Iniciando as discussões, o desembargador Cesar Marques Carvalho, gestor regional do Projeto Nacional de Conciliação, apresentou breve histórico da Coordenadoria de Apoio à Efetividade Processual, unidade que abriga as atividades do Juízo Auxiliar de Conciliação em 1º e 2º graus, com o objetivo de renovar e incentivar a conciliação nos processos em andamento nas Varas do Trabalho, no Tribunal ou nos pendentes de julgamentos perante o Tribunal Superior do Trabalho.

 

Palestrantes do primeiro painel da tarde de quinta-feira (5/6)

O magistrado observou que não existe uma receita pronta para promover a conciliação, pois a técnica decorre do aprendizado e das atividades de cada um, mas falou um pouco de sua experiência acumulada e das medidas que têm se mostrado eficazes para a promoção de acordos. Um dos aspectos relevantes, segundo ele, é a presença da parte na audiência, pois é ela quem tem conhecimentos de suas condições de vida e pode verdadeiramente decidir sobre a viabilidade ou não de uma conciliação.

Em seguida, a juíza do Trabalho Nayara Queiroz Mota, coordenadora do Núcleo Permanente de Métodos Consensuais e Solução de Conflito (Nucon) do TRT da Paraíba, apresentou os diferenciais do programa implantado naquele Regional, que desenvolve uma proposta inovadora de humanização no Judiciário.
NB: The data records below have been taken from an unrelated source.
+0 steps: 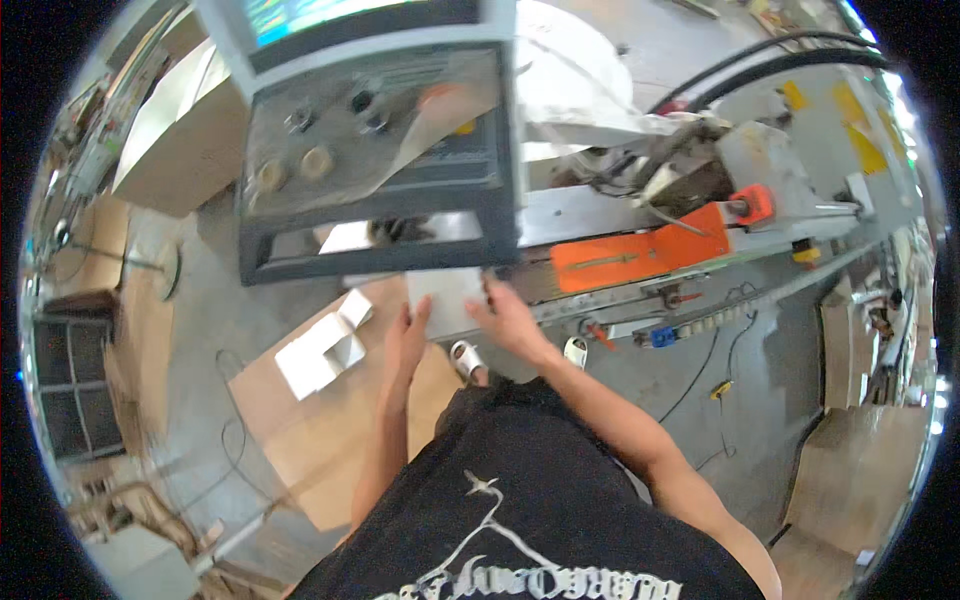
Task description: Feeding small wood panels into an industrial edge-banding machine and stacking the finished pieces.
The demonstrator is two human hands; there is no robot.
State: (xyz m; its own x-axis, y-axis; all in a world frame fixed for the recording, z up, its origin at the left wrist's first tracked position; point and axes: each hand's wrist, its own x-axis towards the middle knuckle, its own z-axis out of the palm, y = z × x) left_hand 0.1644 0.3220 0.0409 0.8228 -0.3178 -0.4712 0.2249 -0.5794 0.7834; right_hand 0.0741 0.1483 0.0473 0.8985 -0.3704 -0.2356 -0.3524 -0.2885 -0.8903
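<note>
A pale grey-white flat piece (445, 298), plain-faced and roughly rectangular, is held by its sides between the left hand (406, 335) and the right hand (508, 322). Its far edge lies near the dark panel frame (375, 262); blur leaves it unclear, though, whether it is one sheet or several.

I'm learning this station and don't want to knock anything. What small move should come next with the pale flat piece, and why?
I'd probably ease the pale flat piece back slightly. The left hand and the right hand hold its opposite sides, and its far edge appears right at the dark lower frame of the control panel; whether they touch, I can't tell.
</note>
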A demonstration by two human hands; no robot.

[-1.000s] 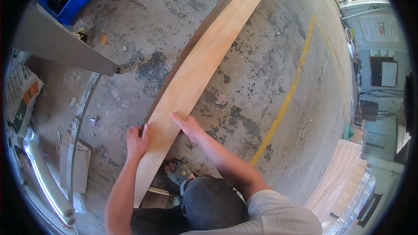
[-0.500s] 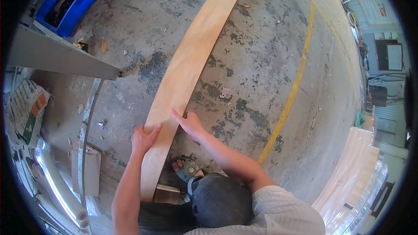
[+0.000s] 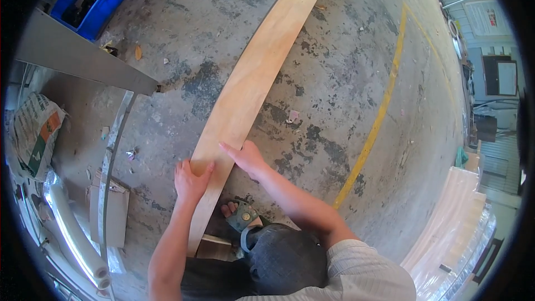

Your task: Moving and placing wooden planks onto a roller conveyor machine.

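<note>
A long, thin pale wooden board (image 3: pixel 245 85) slants from my lap up to the far edge of the view. My left hand (image 3: pixel 192 179) grips its left edge, thumb lying on the top face and fingers curled over the side. Opposite, my right hand (image 3: pixel 245 158) grips the right edge, its thumb on the face and its other fingers hidden beneath. Below the board's near end, a small wooden block (image 3: pixel 214 248) shows beside my sandalled foot (image 3: pixel 241 215).
A blue crate (image 3: pixel 106 8) with dark things stands far left, near a grey metal beam (image 3: pixel 89 58). A printed sack (image 3: pixel 38 134), a cardboard box (image 3: pixel 116 217) and a plastic-wrapped roll (image 3: pixel 72 231) lie left. Stacked boards (image 3: pixel 443 217) stand right, past a yellow floor line (image 3: pixel 384 108).
The view has shifted slightly, so the scene sits a little to the right. My left hand's fingers have shifted on the board's edge; both hands still hold it.
</note>
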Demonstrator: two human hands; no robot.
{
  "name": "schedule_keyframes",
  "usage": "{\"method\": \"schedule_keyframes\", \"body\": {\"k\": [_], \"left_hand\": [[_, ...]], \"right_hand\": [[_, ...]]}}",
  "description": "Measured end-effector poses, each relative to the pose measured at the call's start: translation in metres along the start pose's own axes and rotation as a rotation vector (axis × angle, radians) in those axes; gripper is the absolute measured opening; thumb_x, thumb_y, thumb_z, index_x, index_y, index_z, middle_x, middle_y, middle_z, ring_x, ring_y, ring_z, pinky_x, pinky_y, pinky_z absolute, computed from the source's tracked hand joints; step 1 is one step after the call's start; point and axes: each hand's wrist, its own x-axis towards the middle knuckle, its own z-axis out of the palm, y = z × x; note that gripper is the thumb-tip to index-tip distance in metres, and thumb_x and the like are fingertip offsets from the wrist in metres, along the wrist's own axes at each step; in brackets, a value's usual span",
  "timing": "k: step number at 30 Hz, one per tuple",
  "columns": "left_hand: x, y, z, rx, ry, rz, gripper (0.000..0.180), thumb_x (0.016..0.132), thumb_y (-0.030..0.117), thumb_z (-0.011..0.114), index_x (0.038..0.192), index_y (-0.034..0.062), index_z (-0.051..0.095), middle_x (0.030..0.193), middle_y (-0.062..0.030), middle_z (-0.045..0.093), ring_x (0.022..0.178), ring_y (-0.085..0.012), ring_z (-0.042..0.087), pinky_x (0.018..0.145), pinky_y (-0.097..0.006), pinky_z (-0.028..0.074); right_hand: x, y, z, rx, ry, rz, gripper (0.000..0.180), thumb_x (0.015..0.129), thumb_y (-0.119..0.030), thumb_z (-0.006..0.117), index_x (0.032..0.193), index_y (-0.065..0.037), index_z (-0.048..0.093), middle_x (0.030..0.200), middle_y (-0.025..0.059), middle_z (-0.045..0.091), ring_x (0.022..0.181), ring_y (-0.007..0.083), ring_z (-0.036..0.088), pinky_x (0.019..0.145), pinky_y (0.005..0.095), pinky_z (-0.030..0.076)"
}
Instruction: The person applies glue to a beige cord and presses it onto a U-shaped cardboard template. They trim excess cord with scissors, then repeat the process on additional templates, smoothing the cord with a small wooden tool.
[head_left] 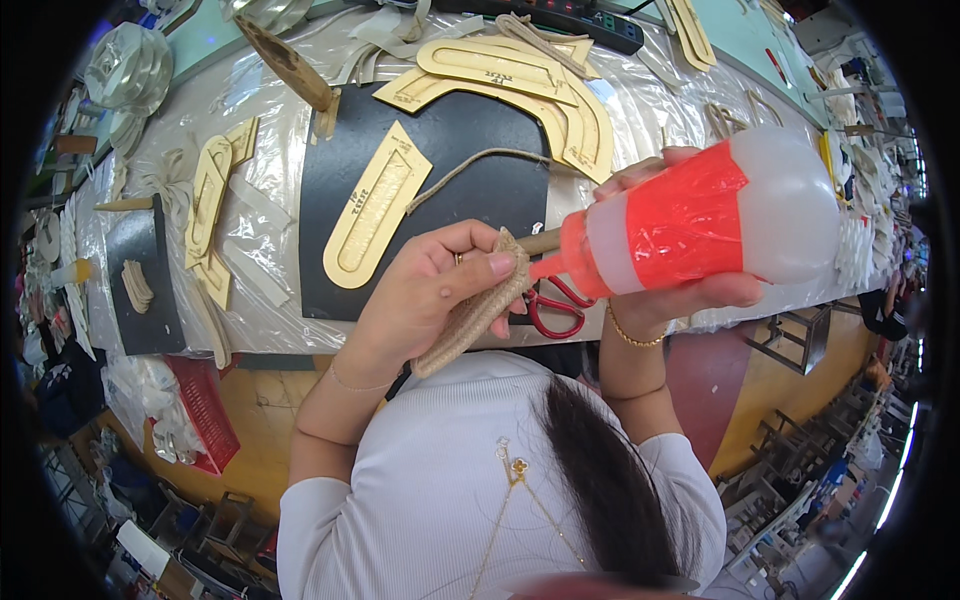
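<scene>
My left hand [425,285] pinches a beige braided strap [470,320], folded or doubled along its length, in front of my chest. In my right hand [665,298] is a translucent squeeze bottle [790,205] wrapped in red tape, lying sideways with its nozzle pointing left. The red nozzle tip [545,267] meets or nearly meets the strap's upper end; exact contact is hard to tell. A brown wooden stick [541,242] shows just above the nozzle, partly hidden. Red-handled scissors [556,318] lie below the nozzle at the table edge.
A black mat [330,190] holds a pale slotted template [378,205] and a thin cord [470,160]. More templates [500,70] overlap at the back. A wooden post [285,62] rises at the mat's far left corner. Further left are another template stack [210,195] and a small dark board [140,245].
</scene>
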Motion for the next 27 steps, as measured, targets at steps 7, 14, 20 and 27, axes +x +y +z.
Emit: {"method": "schedule_keyframes", "body": {"k": [7,14,20,27], "left_hand": [[0.001,-0.001,-0.002,-0.057,-0.031,-0.06,0.018,0.098,0.015,0.066,0.103,-0.0019,0.062,0.088,-0.0113,0.07,0.064,-0.0146,0.069,0.056,-0.025,0.058],[-0.002,0.002,0.001,-0.074,-0.098,-0.103,0.018,0.097,0.013,0.068,0.102,-0.0029,0.063,0.089,-0.0118,0.07,0.07,-0.0153,0.071,0.057,-0.025,0.058],[-0.001,0.001,0.003,0.0,-0.106,-0.123,0.016,0.096,0.01,0.067,0.1,-0.0037,0.06,0.085,-0.0141,0.068,0.069,-0.0185,0.072,0.054,-0.027,0.06],[-0.003,0.001,0.002,-0.001,-0.176,-0.139,0.019,0.097,0.014,0.069,0.103,-0.0031,0.063,0.09,-0.0121,0.071,0.073,-0.0168,0.072,0.058,-0.026,0.059]], "right_hand": [[0.002,0.001,-0.001,0.035,0.014,-0.032,0.121,0.07,-0.096,0.049,0.134,0.007,0.045,0.107,0.0198,0.065,0.092,0.0287,0.067,0.078,0.043,0.059],[0.008,0.011,0.002,0.244,-0.033,-0.063,0.121,0.07,-0.096,0.046,0.133,0.007,0.046,0.104,0.0194,0.065,0.093,0.029,0.068,0.079,0.0427,0.059],[0.01,0.004,-0.001,0.229,-0.157,-0.056,0.123,0.068,-0.098,0.044,0.133,0.007,0.047,0.104,0.0187,0.066,0.092,0.0283,0.068,0.078,0.0405,0.059],[0.007,0.005,0.006,-0.117,0.059,-0.026,0.12,0.069,-0.095,0.052,0.136,0.005,0.046,0.112,0.0182,0.063,0.094,0.0273,0.066,0.078,0.0406,0.059]]}}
Fundamentado na "Abordagem Centrada na Pessoa", do psicólogo e pesquisador Carl Rogers, o Nucon paraibano utiliza diversas técnicas que visam incentivar a conciliação como uma vontade legítima das partes, entre as quais: um espaço físico humanizado, especialmente ambientado para atender aos jurisdicionados de forma acolhedora, e servidores previamente capacitados sobre a conciliação humanista.
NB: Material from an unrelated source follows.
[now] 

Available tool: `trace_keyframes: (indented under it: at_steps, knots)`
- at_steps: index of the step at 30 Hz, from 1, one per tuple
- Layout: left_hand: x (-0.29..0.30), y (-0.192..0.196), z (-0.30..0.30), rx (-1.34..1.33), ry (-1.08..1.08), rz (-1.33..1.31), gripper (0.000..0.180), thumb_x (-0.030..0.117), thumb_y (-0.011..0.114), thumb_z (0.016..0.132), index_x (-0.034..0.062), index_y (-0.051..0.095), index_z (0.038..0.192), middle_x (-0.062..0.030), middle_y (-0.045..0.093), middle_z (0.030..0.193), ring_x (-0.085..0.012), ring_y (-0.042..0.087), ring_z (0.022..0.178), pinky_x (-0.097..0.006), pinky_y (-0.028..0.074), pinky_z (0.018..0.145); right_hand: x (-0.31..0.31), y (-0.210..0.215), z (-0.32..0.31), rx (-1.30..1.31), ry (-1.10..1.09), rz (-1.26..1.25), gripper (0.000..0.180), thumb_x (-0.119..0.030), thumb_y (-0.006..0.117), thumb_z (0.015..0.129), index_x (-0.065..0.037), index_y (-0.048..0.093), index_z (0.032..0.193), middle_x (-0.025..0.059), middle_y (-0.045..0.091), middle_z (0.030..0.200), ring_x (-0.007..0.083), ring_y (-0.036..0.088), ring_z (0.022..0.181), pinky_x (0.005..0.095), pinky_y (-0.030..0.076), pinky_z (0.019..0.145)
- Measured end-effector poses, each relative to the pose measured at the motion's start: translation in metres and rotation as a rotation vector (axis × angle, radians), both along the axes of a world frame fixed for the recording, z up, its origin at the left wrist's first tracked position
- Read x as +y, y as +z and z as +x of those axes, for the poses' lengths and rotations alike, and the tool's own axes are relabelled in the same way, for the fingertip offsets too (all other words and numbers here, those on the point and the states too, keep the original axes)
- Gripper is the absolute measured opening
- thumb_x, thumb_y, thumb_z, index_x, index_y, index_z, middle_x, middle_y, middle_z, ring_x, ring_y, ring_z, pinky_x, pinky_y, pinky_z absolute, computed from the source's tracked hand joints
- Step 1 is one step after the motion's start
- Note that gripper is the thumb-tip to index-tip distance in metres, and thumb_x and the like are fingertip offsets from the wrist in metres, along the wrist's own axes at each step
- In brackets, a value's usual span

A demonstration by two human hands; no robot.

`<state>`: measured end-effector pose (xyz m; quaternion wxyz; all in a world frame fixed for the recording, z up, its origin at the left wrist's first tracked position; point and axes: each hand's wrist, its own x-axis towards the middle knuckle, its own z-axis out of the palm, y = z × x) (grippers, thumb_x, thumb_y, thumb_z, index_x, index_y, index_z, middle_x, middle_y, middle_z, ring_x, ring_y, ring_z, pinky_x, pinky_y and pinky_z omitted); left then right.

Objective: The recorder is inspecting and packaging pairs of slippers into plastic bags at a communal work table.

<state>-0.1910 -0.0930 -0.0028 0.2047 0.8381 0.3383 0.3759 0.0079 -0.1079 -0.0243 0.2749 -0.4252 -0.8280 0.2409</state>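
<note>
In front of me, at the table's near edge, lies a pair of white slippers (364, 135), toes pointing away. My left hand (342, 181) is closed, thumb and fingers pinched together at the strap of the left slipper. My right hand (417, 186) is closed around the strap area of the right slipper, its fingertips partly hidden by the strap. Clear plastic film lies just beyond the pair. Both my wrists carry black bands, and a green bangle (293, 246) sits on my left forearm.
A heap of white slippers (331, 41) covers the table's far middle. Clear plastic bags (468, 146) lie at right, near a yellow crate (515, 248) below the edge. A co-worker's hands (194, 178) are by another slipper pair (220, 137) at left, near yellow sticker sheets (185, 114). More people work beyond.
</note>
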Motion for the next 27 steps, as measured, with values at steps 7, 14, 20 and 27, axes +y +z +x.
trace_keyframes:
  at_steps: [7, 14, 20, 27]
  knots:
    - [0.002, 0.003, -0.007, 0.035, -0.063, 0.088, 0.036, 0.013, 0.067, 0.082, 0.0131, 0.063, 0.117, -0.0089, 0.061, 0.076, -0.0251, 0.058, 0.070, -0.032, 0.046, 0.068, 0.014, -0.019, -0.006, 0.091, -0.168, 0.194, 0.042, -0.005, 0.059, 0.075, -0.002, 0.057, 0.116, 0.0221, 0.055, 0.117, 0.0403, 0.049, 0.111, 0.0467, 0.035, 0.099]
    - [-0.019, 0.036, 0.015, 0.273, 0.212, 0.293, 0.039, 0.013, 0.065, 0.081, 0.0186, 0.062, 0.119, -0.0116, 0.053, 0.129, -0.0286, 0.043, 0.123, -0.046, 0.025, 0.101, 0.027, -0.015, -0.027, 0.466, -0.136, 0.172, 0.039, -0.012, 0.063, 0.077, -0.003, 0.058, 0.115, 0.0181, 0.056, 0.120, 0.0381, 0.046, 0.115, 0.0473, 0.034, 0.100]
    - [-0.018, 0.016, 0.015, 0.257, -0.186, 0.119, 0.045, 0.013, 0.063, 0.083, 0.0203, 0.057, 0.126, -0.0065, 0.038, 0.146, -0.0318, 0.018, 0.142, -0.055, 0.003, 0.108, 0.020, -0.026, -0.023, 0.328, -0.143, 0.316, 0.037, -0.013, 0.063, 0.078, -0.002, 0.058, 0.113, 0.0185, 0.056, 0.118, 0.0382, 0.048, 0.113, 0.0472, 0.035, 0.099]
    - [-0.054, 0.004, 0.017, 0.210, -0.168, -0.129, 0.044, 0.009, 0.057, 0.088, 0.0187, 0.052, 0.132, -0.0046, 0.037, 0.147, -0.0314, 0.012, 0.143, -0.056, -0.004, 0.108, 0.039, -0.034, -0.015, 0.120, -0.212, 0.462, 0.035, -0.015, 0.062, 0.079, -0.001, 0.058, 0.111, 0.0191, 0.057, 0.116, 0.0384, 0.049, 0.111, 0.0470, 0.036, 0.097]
Segundo a juíza, a prática tem trazido resultados positivos para a proposta conciliatória e ampliado o acesso à Justiça, na medida em que favorece o diálogo, o bem-estar das partes e advogados e aproxima o Poder Judiciário da sociedade, conforme registram os depoimentos de partes, advogados e membro do Ministério Público do Trabalho, que demonstram a satisfação com o atendimento prestado pela equipe. "Com a implantação desse quadro humanístico, o que buscamos é toda uma preparação psicológica para que a conciliação aconteça", explicou a magistrada.

 

Experiências internas

No segundo painel da tarde, intitulado Gestão de Pessoas por Competência, os participantes do Fórum puderam conhecer algumas práticas que geram bons resultados na gestão das Varas do Trabalho. As juízas Marcia Regina Leal Campos (37ª VT) e Cléa Maria Carvalho Couto (61ª VT) abordaram a gestão de pessoas, exemplificando a aplicação de conceitos como valorização, motivação, capacitação, gestão democrática e trabalho a distância no dia a dia.
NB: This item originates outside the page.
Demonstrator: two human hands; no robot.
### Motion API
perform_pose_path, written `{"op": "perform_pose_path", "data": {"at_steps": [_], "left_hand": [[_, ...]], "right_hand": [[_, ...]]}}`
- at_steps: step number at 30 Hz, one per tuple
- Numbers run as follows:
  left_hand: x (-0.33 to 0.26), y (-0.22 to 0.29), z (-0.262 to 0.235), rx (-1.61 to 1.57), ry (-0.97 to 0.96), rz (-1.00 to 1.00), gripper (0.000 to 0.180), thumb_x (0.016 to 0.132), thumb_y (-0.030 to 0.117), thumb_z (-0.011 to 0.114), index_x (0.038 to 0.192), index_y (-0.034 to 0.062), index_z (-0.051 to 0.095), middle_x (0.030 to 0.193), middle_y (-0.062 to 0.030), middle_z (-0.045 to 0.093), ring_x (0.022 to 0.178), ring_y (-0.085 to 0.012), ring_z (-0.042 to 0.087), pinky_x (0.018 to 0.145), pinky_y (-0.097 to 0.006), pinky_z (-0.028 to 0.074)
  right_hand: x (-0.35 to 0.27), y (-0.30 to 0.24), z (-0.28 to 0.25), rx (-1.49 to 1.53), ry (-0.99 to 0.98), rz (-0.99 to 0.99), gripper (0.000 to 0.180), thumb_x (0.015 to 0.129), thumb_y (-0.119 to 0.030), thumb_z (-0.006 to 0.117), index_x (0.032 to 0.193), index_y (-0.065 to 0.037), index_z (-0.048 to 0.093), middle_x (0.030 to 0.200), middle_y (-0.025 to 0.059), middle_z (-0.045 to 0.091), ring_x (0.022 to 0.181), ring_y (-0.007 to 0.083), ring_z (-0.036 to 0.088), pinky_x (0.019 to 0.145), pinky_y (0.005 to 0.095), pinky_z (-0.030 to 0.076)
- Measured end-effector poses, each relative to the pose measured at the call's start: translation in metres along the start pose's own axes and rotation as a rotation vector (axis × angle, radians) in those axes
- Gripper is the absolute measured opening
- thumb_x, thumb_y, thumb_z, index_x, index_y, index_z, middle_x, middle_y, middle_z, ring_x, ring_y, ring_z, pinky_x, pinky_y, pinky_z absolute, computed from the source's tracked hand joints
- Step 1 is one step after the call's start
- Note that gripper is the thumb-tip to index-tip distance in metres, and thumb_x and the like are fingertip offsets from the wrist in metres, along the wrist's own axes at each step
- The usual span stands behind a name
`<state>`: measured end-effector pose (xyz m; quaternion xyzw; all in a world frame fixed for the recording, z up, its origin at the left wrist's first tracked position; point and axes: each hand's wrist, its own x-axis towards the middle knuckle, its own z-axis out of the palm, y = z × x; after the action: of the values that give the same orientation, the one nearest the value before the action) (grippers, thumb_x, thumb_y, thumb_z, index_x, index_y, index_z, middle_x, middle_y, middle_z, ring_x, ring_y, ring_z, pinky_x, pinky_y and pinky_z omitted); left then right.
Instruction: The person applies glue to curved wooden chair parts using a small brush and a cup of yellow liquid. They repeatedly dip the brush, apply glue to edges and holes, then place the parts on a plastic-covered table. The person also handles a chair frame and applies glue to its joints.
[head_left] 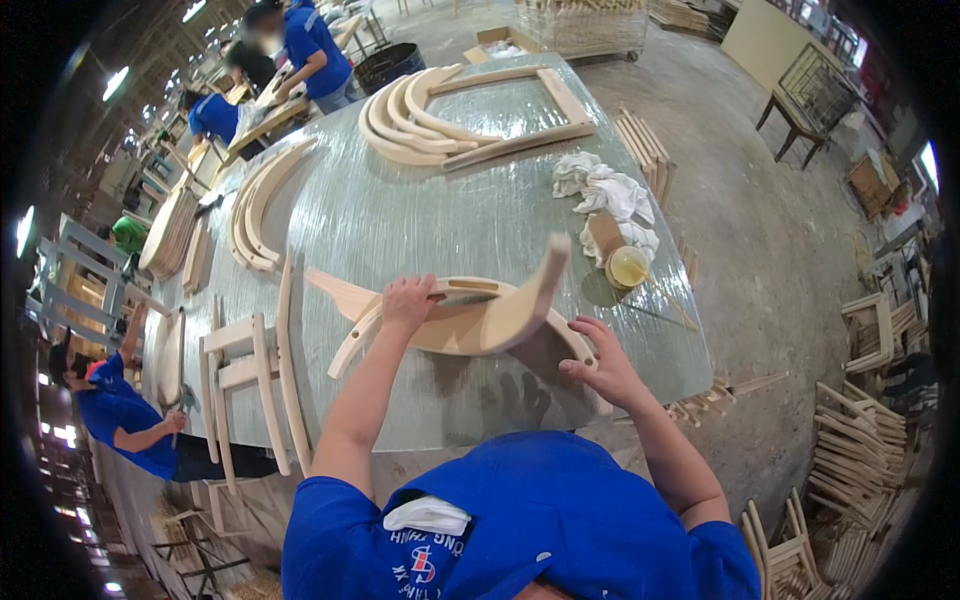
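In front of me on the table is an arched wooden chair rail [352,345] with holes at its ends and a slot along its top. A curved wooden backrest board [475,328] lies across it. The board's right end is raised and blurred; its flared left end sticks out past the rail. My left hand [408,304] is wrapped over the board and rail near the middle. Beside the rail's right end, my right hand [606,368] has its thumb and fingers apart, with nothing gripped. Whether its fingertips touch the rail I cannot tell.
A plastic-wrapped table [400,220] holds stacked curved rails [405,115], more arcs [262,205], a wooden frame [262,370], white rags [605,195] and a cup of yellowish liquid [628,266]. A co-worker [125,420] stands at the left; others work farther back. Chair parts [860,440] are stacked at right.
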<state>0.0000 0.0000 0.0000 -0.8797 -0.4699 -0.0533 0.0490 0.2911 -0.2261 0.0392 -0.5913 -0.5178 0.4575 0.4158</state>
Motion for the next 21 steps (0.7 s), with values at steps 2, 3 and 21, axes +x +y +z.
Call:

Para encerrar os debates de 5ª feira, no painel Gestão de Processos e PJe, os juízes Lila Carolina Mota (46ª VT), Fernando Reis de Abreu (VT de Queimados) e Marcelo Segal (26ª VT) apresentaram suas experiências na organização dos trabalhos das respetivas unidades a partir da implantação do Processo Judicial Eletrônico da Justiça do Trabalho (PJe-JT).

 

Palestrantes do segundo e terceiro painéis

Segundo o desembargador Marcos Cavalcante, que presidiu a mesa, a troca de experiências e o compartilhamento de boas práticas é uma boa oportunidade para que elas se tornem conhecidas e, dependendo dos seus resultados, incorporadas no Planejamento Estratégico e institucionalizadas pelo Tribunal.

Nesta sexta-feira (6/6), último dia do Fórum, acontecem as reuniões das Comissões Temáticas e, ao final do dia, a Plenária, na qual serão apresentadas as propostas das Comissões e aprovados os direcionadores estratégicos. Às 16h, o Fórum será encerrado com a entrega simbólica do documento da Plenária à Presidência do Tribunal.